Archibald struggled to find the back of the net with the Chicago Wolves last season, scoring only once in 20 games. But it’s not like the 6-foot-3 forward doesn’t know how to ripple the mesh, he scored 92 times in his 186 game Ontario Hockey League career, including 41 in his final season. He also netted 14 goals to go along with 45 points in 49 games last season with the Kalamazoo Wings in the East Coast Hockey League.
It wasn’t always rocky for Archibald in Chicago. The 2011-12 season looked bright right out of the gate as he scored in the Wolves first game of the season, a powerplay goal that gave his squad a 2-1 lead against the San Antonio Rampage. But what many people, including the Newmarket, Ontario, native didn’t realize, that goal at the 11:12 mark of the second period on October 8th would be the offensive highlight of his first season in the AHL.
“I was pretty excited when I scored in the first game,” said Archibald. “But then I went on a big dry spell, everybody goes through them during the course of a season but mine was obviously a lot longer than I expected.”
Shift after shift, game after game, shot after shot, for whatever reason Archibald could not score. It was now December 3rd, the power forward had gone 17 games straight without seeing his name on the scoresheet, and at the AHL level when a player doesn’t produce, his ice-time dips and dips and dips, to the point where you don’t play.
On December 6th Archibald was re-assigned to the Canucks’ ECHL affiliate, the Kalamazoo Wings.
“When your playing pro hockey there is always somebody right behind you trying to take your job, and that ended up happening to me,” said Archibald. “Getting sent down was a bit unexpected, but I try to take everything with a positive look. I took it as a learning curve as there was obviously some stuff I needed to work on to develop my game.
“It was upsetting, but I made the best of it, went down and had a pretty good year in Kalamazoo”
Archibald, an undrafted free agent signed by the Canucks in December of 2010, scored at nearly a point-per-game pace for the Wings; he had 30 points (9-21-30) in his first 36 games with Kalamazoo, which earned him a call back to Chicago on February 26th. But after two more goalless games with the Wolves he found himself right back in the ECHL where he would finish up the season with 14 points (5-10-15) in his final 13 games, including a hat-trick on March 28th against Toledo.

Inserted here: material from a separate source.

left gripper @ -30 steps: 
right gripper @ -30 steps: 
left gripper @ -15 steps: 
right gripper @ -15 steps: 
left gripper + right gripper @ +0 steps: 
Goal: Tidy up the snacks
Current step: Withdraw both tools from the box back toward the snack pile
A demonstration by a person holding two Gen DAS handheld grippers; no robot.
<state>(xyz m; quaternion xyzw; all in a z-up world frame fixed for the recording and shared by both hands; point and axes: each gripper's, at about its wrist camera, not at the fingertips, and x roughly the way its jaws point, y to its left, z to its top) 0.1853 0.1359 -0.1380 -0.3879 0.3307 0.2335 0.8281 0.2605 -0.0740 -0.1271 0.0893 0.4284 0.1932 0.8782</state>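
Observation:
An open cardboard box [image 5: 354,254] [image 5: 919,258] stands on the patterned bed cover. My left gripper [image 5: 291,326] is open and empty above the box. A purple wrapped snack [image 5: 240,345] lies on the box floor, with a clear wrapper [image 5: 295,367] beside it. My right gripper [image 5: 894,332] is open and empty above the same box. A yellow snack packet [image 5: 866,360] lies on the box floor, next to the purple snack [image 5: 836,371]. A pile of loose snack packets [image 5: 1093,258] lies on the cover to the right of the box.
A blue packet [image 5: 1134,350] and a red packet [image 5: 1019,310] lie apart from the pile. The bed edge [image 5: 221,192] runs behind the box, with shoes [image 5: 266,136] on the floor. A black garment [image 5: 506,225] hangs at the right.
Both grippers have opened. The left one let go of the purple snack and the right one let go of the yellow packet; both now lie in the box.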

Like all hockey players, the off-season is a time to improve as well as take a break from the game that you devote yourself to day in and day out from September to June. There are many things a player can do during the summer months to get a mental break from hockey; some player’s golf, some fish, and some just relax on the beach.
Archibald took on a different hobby this past off-season to give his mind a break from the rink: renovating his newly purchased first home.

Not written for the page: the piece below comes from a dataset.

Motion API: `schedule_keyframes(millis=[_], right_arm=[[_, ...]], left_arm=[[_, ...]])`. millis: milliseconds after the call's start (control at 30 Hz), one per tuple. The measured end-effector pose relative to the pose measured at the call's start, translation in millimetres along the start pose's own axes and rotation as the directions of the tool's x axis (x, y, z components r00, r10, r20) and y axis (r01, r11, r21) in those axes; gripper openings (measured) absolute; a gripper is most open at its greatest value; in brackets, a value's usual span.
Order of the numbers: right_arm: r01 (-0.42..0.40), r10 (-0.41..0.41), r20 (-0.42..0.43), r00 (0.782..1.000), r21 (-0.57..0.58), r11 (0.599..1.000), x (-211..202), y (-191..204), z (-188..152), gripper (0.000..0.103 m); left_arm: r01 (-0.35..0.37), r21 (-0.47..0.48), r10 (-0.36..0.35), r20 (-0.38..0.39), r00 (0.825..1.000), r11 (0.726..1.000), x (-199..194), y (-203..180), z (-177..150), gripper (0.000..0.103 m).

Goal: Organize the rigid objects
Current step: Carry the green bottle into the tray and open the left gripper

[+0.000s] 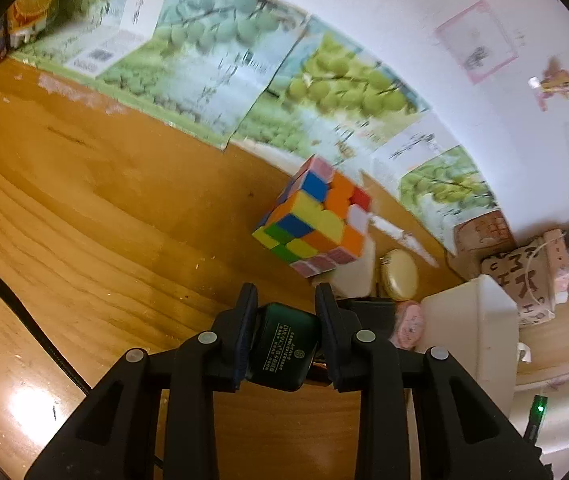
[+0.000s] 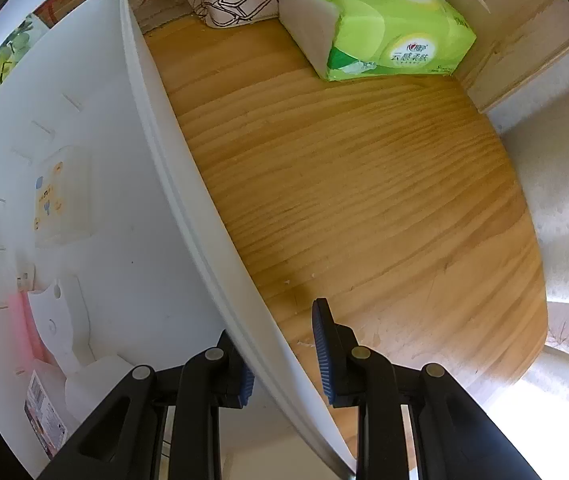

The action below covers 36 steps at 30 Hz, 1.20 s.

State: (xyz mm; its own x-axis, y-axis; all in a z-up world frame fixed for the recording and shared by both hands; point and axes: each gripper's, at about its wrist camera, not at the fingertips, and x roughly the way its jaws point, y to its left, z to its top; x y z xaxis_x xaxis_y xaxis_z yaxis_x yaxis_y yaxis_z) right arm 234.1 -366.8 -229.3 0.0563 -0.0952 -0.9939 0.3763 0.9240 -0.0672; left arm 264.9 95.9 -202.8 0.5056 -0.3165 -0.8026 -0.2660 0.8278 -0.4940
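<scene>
Sorting of loose hard items into a white bin (image 2: 152,128), judged partly done. Already inside the bin, against its far inner wall in the right wrist view: a pale card with yellow stickers (image 2: 60,196), a white holder (image 2: 60,320), something pink (image 2: 24,328) beside it, and a labelled packet (image 2: 40,412) nearest the camera. Still outside the bin, on the wooden table (image 1: 84,200) near the bin's outer corner in the left wrist view: a scrambled puzzle cube (image 1: 312,216) tilted on a white block (image 1: 352,276), a cream round case (image 1: 400,276) and a small pink piece (image 1: 408,324) just beside the bin's wall. Left gripper (image 1: 285,294) pressed together on a dark green box (image 1: 284,344), pinched at its two sides and carried clear of the table, outside the bin and close to its near corner; not yet over the opening. Right gripper (image 2: 276,328) pointing down astride the bin's side wall, one pad inside and one outside; inner pad against the plastic, outer pad with a sliver of wood showing beside it, so not determinable whether truly clamped or merely straddling; probably steadying the bin. Green tissue pack (image 2: 384,28) well apart from the bin, beyond its far end, likely no part of the job. Left to do, as a judgement: green box into the bin, then cube, case and pink piece.
</scene>
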Motion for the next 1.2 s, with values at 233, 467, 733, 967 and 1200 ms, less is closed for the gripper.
schedule_keyframes(millis=[233, 467, 733, 967, 1200], right_arm=[[-0.035, 0.035, 0.033, 0.999, -0.007, 0.999, -2, 1, -11, 0.024], [-0.074, 0.075, 0.049, 0.996, -0.029, 0.997, -1, 3, -22, 0.021], [-0.12, 0.123, 0.046, 0.991, -0.07, 0.99, -4, -2, -35, 0.021], [-0.135, 0.14, 0.029, 0.99, -0.133, 0.982, -5, -8, -61, 0.021], [-0.16, 0.165, 0.002, 0.986, -0.239, 0.958, -7, -6, -71, 0.021]], left_arm=[[0.041, 0.07, -0.047, 0.075, 0.996, 0.997, -38, -14, -13, 0.032], [0.057, 0.129, -0.073, 0.122, 0.99, 0.99, -73, -33, -38, 0.032], [0.113, 0.17, -0.137, 0.14, 0.981, 0.979, -104, -59, -76, 0.032], [0.161, 0.206, -0.195, 0.158, 0.968, 0.965, -119, -89, -104, 0.032], [0.211, 0.219, -0.253, 0.186, 0.949, 0.953, -126, -117, -127, 0.032]])
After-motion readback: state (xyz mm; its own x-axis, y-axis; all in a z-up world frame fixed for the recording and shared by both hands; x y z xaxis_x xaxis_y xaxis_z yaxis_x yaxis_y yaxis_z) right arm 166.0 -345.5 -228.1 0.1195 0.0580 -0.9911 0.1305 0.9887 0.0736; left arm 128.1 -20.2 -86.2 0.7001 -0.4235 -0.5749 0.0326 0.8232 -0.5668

“I gutted and renovated the whole main floor,” he said. “It was a pretty cool, new experience for me, something I have never done before. It was good to be here working away to get my mind off things a bit, I wouldn’t say it was stress-free, but not constantly thinking about hockey, as sometimes you just need to kind of get away.”
As hockey season approaches, Archibald will trade in his hammer for his hockey stick and look to make an impact in front of some new faces on the Wolves coaching staff. Gone is last season’s head coach Craig MacTavish, who is replaced by former Manitoba Moose and Columbus Blue Jackets bench boss, Scott Arniel. Joining Arniel on the bench is last season’s captain and former Canucks blueliner Nolan Baumgartner, as well as former NHL player Mike Foligno, who joins the team after serving as an assistant coach with the Anaheim Ducks the previous two seasons.

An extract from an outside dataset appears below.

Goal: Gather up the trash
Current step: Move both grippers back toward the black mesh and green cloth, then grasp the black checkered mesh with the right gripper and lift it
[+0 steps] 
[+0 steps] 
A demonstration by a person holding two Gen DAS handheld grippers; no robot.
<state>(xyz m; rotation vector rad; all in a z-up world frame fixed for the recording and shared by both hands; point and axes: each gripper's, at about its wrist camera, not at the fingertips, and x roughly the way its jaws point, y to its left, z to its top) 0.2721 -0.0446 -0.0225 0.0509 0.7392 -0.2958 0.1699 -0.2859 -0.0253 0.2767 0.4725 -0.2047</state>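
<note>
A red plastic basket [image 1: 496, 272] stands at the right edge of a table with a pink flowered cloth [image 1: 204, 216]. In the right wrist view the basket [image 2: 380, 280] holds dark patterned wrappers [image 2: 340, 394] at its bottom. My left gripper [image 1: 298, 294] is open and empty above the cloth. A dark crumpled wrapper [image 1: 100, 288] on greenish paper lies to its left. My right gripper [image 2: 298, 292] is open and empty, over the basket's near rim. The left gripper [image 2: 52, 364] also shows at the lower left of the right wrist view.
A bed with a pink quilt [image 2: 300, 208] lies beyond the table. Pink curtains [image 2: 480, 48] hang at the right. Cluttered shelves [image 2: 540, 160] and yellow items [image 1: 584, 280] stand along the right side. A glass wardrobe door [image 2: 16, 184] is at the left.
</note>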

Archibald knows the new coaching staff gives him an opportunity to start over in Chicago.
“I have heard great things about coach Arniel,” said Archibald. “I am excited to get going, I know I have improved from last year so hopefully I can get there and show the new coaches how I can play and hopefully they have enough faith in me to keep me up there all year.
“I am a big player and one of the things I was told last year was that I didn’t really play to my size and capability. I want to come in and have a big physical impact on my game and become that big, strong power forward for the team.”
Some better luck finding the back of the net, combined with a more physical game, and we might be seeing a new and improved Darren Archibald with the Wolves this season.